Tag, you’re it: Signal tagging in Circom

By Tjaden Hess

We at Trail of Bits perform security reviews for a seemingly endless stream of applications that use zero-knowledge (ZK) proofs. While fast new arithmetization and folding libraries like Halo2, Plonky2, and Boojum are rapidly gaining adoption, Circom remains a mainstay of ZK circuit design. We’ve written about Circom safety before in the context of Circomspect, our linter and static analyzer; in this post, we will look at another way to guard against bugs in your Circom circuits using a lesser-known language feature called signal tags. We present four simple rules for incorporating signal tags into your development process, which will help protect you from common bugs and facilitate auditing of your codebase.

This post assumes some familiarity with the Circom language.

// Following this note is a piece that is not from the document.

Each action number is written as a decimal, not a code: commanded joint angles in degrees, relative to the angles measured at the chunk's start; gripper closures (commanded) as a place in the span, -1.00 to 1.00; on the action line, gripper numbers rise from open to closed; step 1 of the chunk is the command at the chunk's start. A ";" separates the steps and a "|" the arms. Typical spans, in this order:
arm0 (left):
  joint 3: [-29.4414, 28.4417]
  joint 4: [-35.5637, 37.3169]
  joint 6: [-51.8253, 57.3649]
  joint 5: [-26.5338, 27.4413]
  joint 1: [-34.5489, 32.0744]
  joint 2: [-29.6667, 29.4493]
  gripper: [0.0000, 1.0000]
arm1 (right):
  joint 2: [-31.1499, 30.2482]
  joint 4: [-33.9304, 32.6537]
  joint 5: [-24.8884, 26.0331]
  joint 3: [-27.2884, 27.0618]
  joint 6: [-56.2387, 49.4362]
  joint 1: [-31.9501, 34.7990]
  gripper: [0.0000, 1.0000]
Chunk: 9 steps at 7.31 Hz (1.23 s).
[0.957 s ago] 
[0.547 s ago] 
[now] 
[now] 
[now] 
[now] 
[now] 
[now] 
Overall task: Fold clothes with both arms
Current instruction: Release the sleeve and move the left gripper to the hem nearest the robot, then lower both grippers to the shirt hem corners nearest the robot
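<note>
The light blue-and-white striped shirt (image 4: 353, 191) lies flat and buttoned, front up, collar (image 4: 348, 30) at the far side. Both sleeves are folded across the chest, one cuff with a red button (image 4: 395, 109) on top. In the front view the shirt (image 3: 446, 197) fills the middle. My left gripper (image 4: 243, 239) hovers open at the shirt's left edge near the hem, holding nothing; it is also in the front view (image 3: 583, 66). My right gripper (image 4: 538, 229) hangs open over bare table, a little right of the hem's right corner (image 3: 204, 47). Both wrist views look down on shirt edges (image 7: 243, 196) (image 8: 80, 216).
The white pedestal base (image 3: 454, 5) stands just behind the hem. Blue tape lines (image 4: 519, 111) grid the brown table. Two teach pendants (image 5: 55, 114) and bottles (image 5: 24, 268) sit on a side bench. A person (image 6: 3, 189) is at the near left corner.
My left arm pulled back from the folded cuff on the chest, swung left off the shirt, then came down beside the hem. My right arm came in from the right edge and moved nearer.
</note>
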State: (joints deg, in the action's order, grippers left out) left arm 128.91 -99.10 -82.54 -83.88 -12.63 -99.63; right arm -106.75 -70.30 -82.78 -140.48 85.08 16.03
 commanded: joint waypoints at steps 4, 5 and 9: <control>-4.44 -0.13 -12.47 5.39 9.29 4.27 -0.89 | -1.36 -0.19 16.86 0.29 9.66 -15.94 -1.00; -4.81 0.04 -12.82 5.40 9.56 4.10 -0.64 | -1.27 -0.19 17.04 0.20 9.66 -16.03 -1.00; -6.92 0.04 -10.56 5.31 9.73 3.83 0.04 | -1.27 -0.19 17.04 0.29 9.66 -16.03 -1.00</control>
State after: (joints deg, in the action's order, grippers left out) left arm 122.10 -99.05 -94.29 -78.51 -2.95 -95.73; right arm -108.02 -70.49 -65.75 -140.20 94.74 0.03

We will examine some simple Circom programs and demonstrate how signal tags can be used to detect and prevent common classes of bugs; we will also point out potential pitfalls and weaknesses of the signal tagging feature.

Warning: For the remainder of this post, we will be working with Circom 2.1.6. Details of tag propagation have changed since 2.1.0—we highly recommend using version 2.1.6 or higher, as earlier versions contain severe pitfalls not mentioned in this post.

What are signal tags?

Signal tagging is a feature introduced in Circom 2.1.0 that allows developers to specify and enforce—at compile time—ad hoc preconditions and postconditions on templates. Circom tags help developers ensure that inputs to templates always satisfy the requirements of the template, guarding against soundness bugs while reducing duplication of constraints.

Here is the CircomLib implementation of the boolean OR gate:

C/C++
template OR() {
    signal input {binary} a;
    signal input {binary} b;
    signal output {binary} out;
out <== a + b - a*b;

}

circomlib/circuits/gates.circom#37–43

Assume that we are writing a ZK circuit that requires proof of authentication whenever either of two values (e.g., outgoing value transfers) is nonzero. An engineer might write this template to enforce the authentication requirement.

C/C++
// Require `authSucceeded` to be `1` whenever outgoing value is nonzero
template EnforceAuth() {
    signal input valueA;
    signal input valueB;
    signal input authSucceeded;
signal authRequired <== OR()(valueA, valueB);
(1 - authSucceeded) * authRequired === 0;

}

When tested with random or typical values, this template will seem to behave correctly; nonzero values of valueA and valueB will be allowed only when authSucceeded is 1.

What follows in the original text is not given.